As she turned 31, they were in a position to think about starting a family, but it still meant that Sanita would have to return to work, leaving their baby in childcare. It was this plan that unnerved her. It was also at this time that she befriended a woman at her new job. Nita was a genius at making money. She called it a lucky streak, and promised that she could solve Sanita’s problems too.
And she was right. On their first outing together, Sanita had made $50,000. Money that would make her year-long maternity leave, worry-free. On their seconding outing just three weeks later, she made another $25,000. The outings became a regular ‘all girls’ event. A year later she fell pregnant again. Two years later she had her second child. Through it all she successfully maintained her two lives.
Her husband never once questioned the ‘bonuses’ that she was frequently receiving, but still she set up another secret bank account and began depositing the funds in there. Not once did her husband delve in the details, and not once did he pick up that she had become a gambler.
The lucky streak lasted nearly ten years, during which she moved from the racing circuit to casinos, and was now well and truly hooked onto internet gambling. They were getting so far ahead in their payments that her husband even spoke of early retirement.
Then just as if the skies had moved and the stars had shifted, that lucky streak ended. In the hope of a recovery she began to draw money from her secret stash. When that was exhausted, she began drawing on their joint account. That too was emptied. Still hopeful, Sanita began using the mortgage payments. It was hard work juggling money around, but she managed for another nine months. She increased the home loan by forging her husband’s signature. She would have been able to get away with it again, had the kids not overheard a call to the bank and repeated it to ‘Daddy’ that evening. By the time Sanita’s husband returned from work the next day, he had found out everything. Every desperate act and every fraudulent deed!

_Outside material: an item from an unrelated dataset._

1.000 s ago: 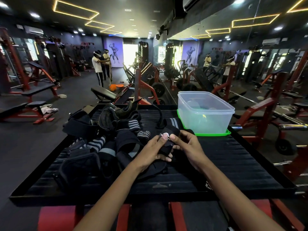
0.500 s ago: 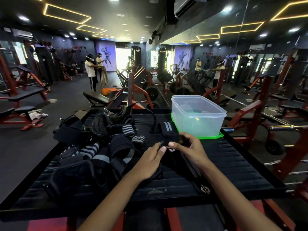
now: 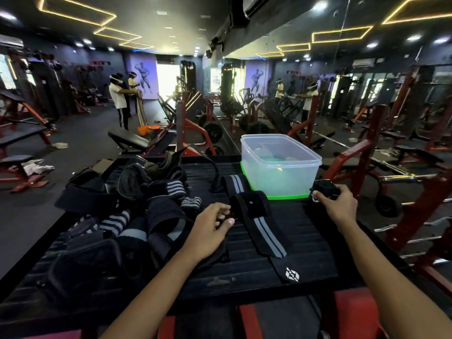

When he did not express either anger or horror, and instead blamed himself for not being actively involved in the financial aspects of their life, Sanita knew the meaning of shame. When the bank foreclosed on their loan, she experienced the meaning of pain. And when her children told her that they hated her for making them lose their home, she knew the meaning of degradation.
They moved into a small apartment and the children even had to move schools. Sanita too had to change her job, to a non-financial institution. Through it all her husband blamed only himself. Had he blamed her, life would have been bearable. Had he yelled, her days would have been tolerable and had he told her that he hated her, her marriage would have been workable.
He did none of these; instead he found a second job and she had sought an outlet on the balcony. It was at the balcony that she had that life-changing moment.
She admitted herself into the clinic in which she now resided. She declared herself as a gambler and she promised her kids that she would never let them down again.
The recovery would be long, the journey hard and the experience unpleasant, but she would succeed because the one person who should have walked away, who was justified to leave her, never did.